Chicken, pesto and vegetable stew recipe, full of flavour, wholesome and a hearty dish to serve as the season starts to change from summer into the autumn season.

Serves 4

1kg chicken thighs

1 onion, chopped

2 carrots, peeled and sliced

75g kale

1 x 400g tin butter beans, drained and rinsed

2 tbsp green pesto

1 tbsp sunflower oil

1 tsp cumin seeds

1 tsp paprika

1 chicken stock cube

4g fresh thyme leaves


1.Add the chicken in a bowl and marinate with 1 tbsp green pesto, salt and 1/4 freshly ground black pepper. 

2.In a non-stick frying pan add 1 tsp sunflower oil and place over medium heat. When hot, fry the chicken thighs for 2-3 minutes each side until the skin becomes crispy. Remove the chicken from the pan and set to one side. 

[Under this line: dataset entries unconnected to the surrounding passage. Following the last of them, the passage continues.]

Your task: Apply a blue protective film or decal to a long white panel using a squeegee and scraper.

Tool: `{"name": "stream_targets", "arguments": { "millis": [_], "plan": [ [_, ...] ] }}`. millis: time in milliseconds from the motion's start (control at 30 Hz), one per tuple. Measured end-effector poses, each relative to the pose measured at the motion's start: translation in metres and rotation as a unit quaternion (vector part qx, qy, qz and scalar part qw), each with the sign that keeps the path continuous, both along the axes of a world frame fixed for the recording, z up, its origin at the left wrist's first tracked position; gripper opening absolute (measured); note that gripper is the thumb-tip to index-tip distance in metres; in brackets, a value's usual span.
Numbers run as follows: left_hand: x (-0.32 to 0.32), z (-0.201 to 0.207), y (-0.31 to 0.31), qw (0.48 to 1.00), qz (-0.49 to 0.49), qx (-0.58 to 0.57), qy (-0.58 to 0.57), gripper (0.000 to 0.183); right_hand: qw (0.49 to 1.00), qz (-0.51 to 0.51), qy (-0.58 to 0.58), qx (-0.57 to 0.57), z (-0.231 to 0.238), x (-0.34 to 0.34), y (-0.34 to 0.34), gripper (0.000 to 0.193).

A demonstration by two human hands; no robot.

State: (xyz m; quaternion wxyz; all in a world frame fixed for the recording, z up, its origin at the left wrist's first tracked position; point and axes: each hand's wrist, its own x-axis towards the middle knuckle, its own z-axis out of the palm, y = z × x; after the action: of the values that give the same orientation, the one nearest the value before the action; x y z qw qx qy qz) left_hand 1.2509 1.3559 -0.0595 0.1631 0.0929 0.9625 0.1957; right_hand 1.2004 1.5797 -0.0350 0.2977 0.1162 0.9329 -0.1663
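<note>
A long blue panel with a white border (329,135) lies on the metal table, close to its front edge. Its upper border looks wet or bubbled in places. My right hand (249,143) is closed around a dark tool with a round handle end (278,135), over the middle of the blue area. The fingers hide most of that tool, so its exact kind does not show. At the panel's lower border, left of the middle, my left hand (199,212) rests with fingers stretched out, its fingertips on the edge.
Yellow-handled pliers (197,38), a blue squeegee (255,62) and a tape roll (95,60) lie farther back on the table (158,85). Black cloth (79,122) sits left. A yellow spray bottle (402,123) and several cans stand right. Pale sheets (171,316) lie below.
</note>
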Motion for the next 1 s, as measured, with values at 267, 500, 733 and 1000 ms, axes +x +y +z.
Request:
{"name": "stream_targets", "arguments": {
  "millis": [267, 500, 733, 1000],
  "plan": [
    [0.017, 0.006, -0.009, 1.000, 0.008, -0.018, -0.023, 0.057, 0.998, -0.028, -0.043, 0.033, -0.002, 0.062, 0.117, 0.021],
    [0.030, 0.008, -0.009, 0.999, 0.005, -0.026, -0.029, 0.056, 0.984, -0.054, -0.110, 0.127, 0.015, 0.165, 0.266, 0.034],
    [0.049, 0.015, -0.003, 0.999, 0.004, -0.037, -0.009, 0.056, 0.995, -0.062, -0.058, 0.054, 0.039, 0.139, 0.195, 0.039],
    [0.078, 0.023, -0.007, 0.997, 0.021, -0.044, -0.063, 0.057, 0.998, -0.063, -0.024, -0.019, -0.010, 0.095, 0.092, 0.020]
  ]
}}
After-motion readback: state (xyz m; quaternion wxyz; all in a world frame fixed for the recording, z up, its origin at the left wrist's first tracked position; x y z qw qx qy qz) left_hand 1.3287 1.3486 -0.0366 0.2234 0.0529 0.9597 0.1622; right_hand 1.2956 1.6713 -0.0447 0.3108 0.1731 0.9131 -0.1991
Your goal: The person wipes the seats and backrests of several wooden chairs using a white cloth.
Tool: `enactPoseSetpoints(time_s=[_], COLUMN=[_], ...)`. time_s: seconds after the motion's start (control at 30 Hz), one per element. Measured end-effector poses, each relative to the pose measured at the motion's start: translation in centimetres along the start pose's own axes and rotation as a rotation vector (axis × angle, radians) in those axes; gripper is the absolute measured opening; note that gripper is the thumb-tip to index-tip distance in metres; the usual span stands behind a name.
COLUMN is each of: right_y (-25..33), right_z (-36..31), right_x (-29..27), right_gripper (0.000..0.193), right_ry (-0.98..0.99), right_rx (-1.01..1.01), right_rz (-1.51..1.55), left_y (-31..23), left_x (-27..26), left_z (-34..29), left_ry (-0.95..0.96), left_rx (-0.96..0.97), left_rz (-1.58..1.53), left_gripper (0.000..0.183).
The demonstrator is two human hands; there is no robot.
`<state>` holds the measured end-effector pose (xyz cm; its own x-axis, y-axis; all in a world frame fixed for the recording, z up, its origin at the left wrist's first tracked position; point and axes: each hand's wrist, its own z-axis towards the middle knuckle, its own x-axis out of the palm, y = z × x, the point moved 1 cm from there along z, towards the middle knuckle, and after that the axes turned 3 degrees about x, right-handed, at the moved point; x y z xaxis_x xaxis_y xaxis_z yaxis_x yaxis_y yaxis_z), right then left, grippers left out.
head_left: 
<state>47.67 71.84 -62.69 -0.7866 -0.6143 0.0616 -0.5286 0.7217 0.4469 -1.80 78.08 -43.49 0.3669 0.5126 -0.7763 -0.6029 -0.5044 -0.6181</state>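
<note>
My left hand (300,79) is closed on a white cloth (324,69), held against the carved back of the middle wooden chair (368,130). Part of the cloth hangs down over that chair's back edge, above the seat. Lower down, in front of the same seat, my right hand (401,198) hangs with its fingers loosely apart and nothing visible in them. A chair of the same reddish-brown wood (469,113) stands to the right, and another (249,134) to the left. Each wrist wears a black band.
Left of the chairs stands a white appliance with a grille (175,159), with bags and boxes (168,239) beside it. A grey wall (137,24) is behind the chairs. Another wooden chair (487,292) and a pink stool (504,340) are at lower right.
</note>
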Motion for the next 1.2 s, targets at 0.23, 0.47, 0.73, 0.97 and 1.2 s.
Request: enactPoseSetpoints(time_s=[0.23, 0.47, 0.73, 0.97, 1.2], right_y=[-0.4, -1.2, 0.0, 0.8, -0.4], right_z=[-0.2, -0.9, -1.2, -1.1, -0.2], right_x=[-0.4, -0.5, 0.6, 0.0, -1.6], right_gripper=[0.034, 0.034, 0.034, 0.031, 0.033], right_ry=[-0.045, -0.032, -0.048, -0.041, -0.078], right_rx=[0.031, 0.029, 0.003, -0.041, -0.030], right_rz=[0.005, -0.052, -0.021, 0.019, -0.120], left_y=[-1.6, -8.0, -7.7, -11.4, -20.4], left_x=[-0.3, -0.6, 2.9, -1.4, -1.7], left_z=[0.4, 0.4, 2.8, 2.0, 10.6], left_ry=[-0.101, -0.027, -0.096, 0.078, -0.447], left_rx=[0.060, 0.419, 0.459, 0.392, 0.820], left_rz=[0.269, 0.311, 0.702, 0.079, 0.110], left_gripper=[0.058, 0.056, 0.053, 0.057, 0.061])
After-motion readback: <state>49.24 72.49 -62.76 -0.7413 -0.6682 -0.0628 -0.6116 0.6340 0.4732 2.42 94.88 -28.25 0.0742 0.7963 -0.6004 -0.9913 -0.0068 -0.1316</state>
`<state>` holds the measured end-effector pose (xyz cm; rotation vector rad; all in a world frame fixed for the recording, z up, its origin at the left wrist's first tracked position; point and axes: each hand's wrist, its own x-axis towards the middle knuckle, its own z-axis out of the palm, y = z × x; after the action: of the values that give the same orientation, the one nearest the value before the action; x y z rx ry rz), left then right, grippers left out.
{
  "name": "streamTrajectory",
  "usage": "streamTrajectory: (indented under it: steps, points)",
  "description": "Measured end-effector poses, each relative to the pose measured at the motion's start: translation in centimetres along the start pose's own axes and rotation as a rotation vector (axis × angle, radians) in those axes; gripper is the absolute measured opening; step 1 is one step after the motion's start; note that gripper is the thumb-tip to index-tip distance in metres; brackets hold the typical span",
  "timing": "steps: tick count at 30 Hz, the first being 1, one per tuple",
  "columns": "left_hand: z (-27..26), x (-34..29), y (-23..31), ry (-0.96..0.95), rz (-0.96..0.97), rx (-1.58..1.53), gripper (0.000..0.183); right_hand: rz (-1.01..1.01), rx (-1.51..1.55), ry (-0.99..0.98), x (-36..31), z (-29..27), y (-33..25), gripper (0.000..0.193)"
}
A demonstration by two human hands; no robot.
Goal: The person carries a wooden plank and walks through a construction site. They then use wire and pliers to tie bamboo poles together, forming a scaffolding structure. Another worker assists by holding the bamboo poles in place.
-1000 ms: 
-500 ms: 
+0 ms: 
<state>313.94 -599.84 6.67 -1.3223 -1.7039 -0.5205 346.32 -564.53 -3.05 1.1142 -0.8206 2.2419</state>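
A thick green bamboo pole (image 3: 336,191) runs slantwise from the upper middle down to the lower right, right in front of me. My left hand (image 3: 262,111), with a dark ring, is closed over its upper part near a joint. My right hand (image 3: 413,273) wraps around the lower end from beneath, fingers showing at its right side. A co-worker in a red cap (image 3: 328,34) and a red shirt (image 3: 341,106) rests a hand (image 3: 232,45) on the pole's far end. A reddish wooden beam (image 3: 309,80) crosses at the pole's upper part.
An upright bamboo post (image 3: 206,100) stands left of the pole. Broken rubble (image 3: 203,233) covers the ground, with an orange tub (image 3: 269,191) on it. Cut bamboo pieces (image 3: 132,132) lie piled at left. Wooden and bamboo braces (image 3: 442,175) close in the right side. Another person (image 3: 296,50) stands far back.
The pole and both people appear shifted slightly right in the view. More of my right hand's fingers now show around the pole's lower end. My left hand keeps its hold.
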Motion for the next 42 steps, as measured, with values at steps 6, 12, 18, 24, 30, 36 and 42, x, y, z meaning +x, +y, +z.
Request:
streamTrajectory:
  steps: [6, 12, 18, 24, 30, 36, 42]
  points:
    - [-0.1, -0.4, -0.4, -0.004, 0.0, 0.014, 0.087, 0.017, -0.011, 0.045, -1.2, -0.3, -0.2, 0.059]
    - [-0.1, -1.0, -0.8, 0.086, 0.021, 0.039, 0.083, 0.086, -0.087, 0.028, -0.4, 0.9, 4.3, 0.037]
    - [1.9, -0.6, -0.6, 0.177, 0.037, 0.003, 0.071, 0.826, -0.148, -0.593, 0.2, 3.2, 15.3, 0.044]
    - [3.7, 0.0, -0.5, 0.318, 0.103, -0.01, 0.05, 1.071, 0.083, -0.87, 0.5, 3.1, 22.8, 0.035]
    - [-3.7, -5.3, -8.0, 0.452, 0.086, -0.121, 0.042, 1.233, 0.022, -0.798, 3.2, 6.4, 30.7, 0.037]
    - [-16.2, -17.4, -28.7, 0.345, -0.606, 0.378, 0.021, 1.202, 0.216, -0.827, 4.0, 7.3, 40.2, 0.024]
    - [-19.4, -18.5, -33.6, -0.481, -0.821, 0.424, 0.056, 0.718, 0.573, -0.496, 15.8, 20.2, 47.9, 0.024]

3.Add the cumin seeds to the pan and toast for 1 minute, add the onion, carrots, paprika and thyme and stir-fry for 2 minutes. In 250ml hot water dissolve the chicken stock cube stir and add to the pan with the remaining 1 tbsp pesto. Return the chicken to the pan and cover and cook for 10 minutes on a low – medium heat. 

4.Add the kale and butter beans, stir and simmer for a further 5 minutes until tender.